* [PROMPT]
The expected output is the line bearing "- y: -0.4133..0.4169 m" followed by all remaining lines of the records, each restated word for word.

(Records drawn from a dataset)
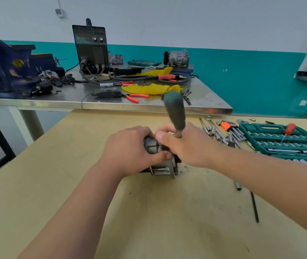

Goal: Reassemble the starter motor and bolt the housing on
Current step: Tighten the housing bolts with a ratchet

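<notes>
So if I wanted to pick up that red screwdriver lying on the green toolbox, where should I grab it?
Probably by its fat red handle, coming down from above. The red screwdriver lies flat across the open green toolbox, so the handle's top is free, while its thin shaft slants down over the socket rows, giving less to hold.

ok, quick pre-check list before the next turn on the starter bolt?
1. Left hand steadying starter motor: ok.
2. Right hand gripping the shank below the green driver handle: ok.
3. Driver tip seated on the bolt: cannot tell, hidden by fingers.
4. Motor resting on wooden table: ok.
5. Housing flush: cannot tell.
6. Socket set beside the right arm: ok.
</notes>
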The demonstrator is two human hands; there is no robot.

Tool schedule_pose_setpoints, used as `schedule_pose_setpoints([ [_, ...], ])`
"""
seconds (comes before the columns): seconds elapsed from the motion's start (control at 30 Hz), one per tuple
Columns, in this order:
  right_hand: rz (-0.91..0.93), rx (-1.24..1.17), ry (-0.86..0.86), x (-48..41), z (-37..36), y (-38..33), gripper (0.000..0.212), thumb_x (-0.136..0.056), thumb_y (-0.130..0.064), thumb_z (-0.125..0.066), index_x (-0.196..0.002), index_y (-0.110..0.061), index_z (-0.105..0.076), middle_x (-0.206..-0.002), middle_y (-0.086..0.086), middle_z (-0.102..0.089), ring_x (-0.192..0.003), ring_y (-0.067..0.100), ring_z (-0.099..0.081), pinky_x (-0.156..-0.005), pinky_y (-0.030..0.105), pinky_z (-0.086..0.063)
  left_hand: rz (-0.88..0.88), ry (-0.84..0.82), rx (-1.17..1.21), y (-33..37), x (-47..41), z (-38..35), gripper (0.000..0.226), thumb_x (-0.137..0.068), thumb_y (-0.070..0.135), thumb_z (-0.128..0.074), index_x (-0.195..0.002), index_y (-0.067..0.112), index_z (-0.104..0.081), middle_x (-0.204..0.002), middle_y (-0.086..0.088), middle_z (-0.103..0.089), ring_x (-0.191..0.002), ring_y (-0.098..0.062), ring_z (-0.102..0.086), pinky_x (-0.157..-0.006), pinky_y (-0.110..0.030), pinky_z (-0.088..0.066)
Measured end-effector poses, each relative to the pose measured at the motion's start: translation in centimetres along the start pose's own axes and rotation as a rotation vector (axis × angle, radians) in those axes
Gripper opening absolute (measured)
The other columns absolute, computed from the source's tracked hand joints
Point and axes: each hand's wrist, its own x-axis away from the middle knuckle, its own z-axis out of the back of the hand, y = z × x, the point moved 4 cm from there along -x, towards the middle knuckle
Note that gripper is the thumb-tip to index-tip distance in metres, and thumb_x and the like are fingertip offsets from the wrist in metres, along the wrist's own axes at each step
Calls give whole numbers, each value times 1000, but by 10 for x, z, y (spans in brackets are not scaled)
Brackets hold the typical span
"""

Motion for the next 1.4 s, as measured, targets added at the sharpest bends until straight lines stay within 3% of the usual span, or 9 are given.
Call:
schedule_pose_setpoints([
  [0.1, 12, -46, -49, 0, 2, -3, 31, -97, -36, -45, -92, -13, -64, -58, 1, -49, -53, 9, -44, -54, 27, -39, -14, -6, 23, 2, 2, 2, 49, -54, 86, -42, -63, 38, -36, -63, 16, -47, -58, 4, -43, -49, -24, -26],
  [0.23, 48, -25, -63, 5, 3, -6, 25, -97, -38, -44, -94, -24, -65, -71, 4, -64, -64, 13, -54, -54, 21, -40, -5, -3, 3, 1, 3, 2, 54, -53, 88, -38, -73, 38, -45, -67, 17, -50, -62, 3, -46, -50, -25, -29],
  [0.33, -7, -136, -81, 5, 7, 7, 23, -95, -44, -43, -95, -30, -61, -52, -9, -53, -44, 5, -44, -44, 16, -36, 10, 12, 36, 0, 4, 3, 56, -55, 87, -44, -78, 37, -52, -71, 17, -53, -67, -2, -50, -54, -26, -38],
  [0.53, -659, -694, 51, 47, 14, 72, 42, -95, -49, -46, -90, -8, -56, -51, 4, -52, -33, 15, -29, -38, 21, -31, -60, 46, 11, -2, 21, 0, 70, -60, 86, -42, -100, 32, -62, -87, 18, -58, -83, -7, -51, -64, -30, -46],
  [0.8, -686, -15, -142, 87, -4, 85, 35, -95, -39, -41, -84, -12, -61, -54, -2, -55, -42, 13, -44, -45, 22, -35, -258, 152, -176, 15, 49, -13, 85, -65, 81, -40, -102, 10, -68, -87, -2, -64, -76, -26, -61, -43, -32, -47],
  [0.93, -618, 260, -88, 94, -13, 83, 43, -98, -47, -30, -80, -17, -55, -69, -3, -59, -62, 15, -53, -66, 33, -37, -295, 140, -257, 15, 56, -22, 88, -66, 79, -40, -102, 5, -69, -90, -8, -65, -79, -31, -64, -52, -33, -52],
  [1.1, -526, 667, -38, 94, 0, 80, 44, -98, -49, -25, -73, -22, -47, -72, -1, -56, -62, 15, -52, -51, 28, -36, -364, 134, -285, 6, 65, -25, 95, -76, 84, -23, -109, 4, -62, -94, -13, -66, -80, -33, -64, -75, -39, -44],
  [1.3, -349, 555, 177, 80, 13, 72, 27, -101, -31, -26, -91, -24, -50, -89, -5, -53, -74, 13, -53, -63, 34, -47, -356, 41, -81, -2, 73, -22, 91, -69, 91, -28, -105, 13, -60, -90, 2, -62, -80, -22, -59, -69, -32, -45],
  [1.4, -248, 406, 168, 73, 3, 64, 26, -101, -30, -34, -121, -28, -51, -118, -8, -48, -104, 11, -51, -82, 32, -46, 41, 164, 293, -28, 69, -20, 44, -71, 67, -53, -101, 34, -55, -87, 17, -59, -81, -7, -55, -69, -30, -46],
])
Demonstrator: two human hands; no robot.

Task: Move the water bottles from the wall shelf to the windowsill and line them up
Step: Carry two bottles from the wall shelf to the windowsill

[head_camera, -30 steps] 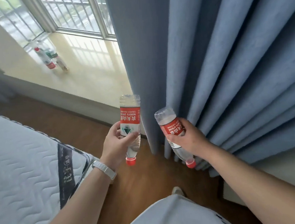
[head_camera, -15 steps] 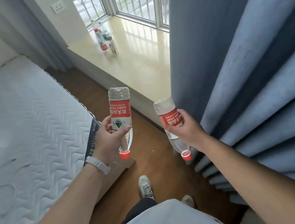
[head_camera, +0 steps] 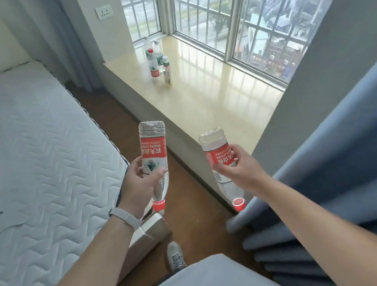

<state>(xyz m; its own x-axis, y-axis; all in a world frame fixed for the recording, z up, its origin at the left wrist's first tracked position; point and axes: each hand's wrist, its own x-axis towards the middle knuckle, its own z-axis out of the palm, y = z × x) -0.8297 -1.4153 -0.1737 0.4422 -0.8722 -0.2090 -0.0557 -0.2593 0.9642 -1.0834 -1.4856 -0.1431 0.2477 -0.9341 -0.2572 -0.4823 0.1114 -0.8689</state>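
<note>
My left hand grips a clear water bottle with a red label, held upside down with its red cap pointing at the floor. My right hand grips a second red-labelled bottle, also cap down and tilted. Both hang over the wooden floor, short of the cream windowsill. At the sill's far left end several bottles stand upright close together, one with a red cap and red label, one small with a white cap.
A white quilted mattress fills the left side. A blue curtain hangs at the right beside a grey wall edge. A narrow strip of wooden floor runs between bed and sill. My shoe shows below.
My view has swung further toward the window, so the sill and its bottles now lie ahead. Both hands keep their bottles in the same upside-down grip.
</note>
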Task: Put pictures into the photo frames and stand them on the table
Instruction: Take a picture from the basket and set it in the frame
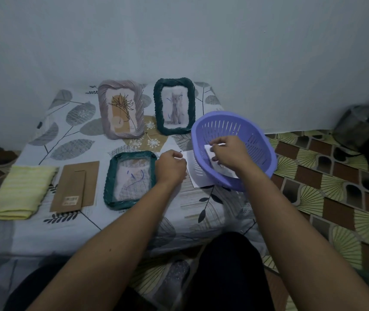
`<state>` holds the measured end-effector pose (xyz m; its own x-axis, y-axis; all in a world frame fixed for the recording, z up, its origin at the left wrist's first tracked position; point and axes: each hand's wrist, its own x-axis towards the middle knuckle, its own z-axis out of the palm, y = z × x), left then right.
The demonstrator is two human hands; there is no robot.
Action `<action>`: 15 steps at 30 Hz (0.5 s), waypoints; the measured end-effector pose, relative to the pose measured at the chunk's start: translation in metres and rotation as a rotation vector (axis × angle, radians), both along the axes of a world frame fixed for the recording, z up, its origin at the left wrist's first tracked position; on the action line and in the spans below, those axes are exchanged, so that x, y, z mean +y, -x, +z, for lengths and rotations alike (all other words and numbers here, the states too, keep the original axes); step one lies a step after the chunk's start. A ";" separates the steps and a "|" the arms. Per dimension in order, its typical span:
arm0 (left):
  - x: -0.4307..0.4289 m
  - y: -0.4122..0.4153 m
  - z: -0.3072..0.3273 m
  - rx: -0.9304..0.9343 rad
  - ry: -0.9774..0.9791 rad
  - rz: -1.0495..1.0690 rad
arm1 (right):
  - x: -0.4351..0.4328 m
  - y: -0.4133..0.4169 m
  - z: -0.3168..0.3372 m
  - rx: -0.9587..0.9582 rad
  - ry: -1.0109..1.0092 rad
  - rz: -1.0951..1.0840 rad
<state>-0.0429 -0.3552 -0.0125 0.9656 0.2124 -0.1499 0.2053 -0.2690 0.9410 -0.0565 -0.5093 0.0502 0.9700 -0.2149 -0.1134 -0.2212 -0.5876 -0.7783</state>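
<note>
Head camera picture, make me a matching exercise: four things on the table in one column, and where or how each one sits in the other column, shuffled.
Things
A. pale frame
B. green frame nearest the person
C. brown backing board
D. purple basket

States
1. lies flat beside the yellow cloth
2. stands upright, plant drawing inside
3. holds the white paper that the right hand pinches
4. lies flat, tablecloth showing through it

Pairs: A-2, B-4, C-1, D-3
</note>
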 end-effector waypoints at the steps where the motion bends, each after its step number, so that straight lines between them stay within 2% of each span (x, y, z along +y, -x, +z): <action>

* [RESPONSE BOX]
  - y: -0.4133..0.4169 m
  - z: -0.3168..0.3372 m
  - rx: -0.9587..0.9582 rad
  - ry: -1.0109..1.0092 rad
  - rz: -1.0951..1.0840 rad
<state>-0.0429 -0.3552 -0.0125 0.9656 0.2124 -0.1499 0.2053 -0.2690 0.9410 -0.0565 -0.5093 0.0502 0.9700 -0.2149 -0.1134 -0.2212 -0.5876 -0.7783</state>
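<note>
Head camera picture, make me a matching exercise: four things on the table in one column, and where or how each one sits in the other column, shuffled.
Things
A. pale frame
B. green frame nearest the person
C. brown backing board
D. purple basket

States
1. lies flat beside the yellow cloth
2. stands upright, plant drawing inside
3. holds the white paper that the right hand pinches
4. lies flat, tablecloth showing through it

Pairs: A-2, B-4, C-1, D-3
</note>
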 end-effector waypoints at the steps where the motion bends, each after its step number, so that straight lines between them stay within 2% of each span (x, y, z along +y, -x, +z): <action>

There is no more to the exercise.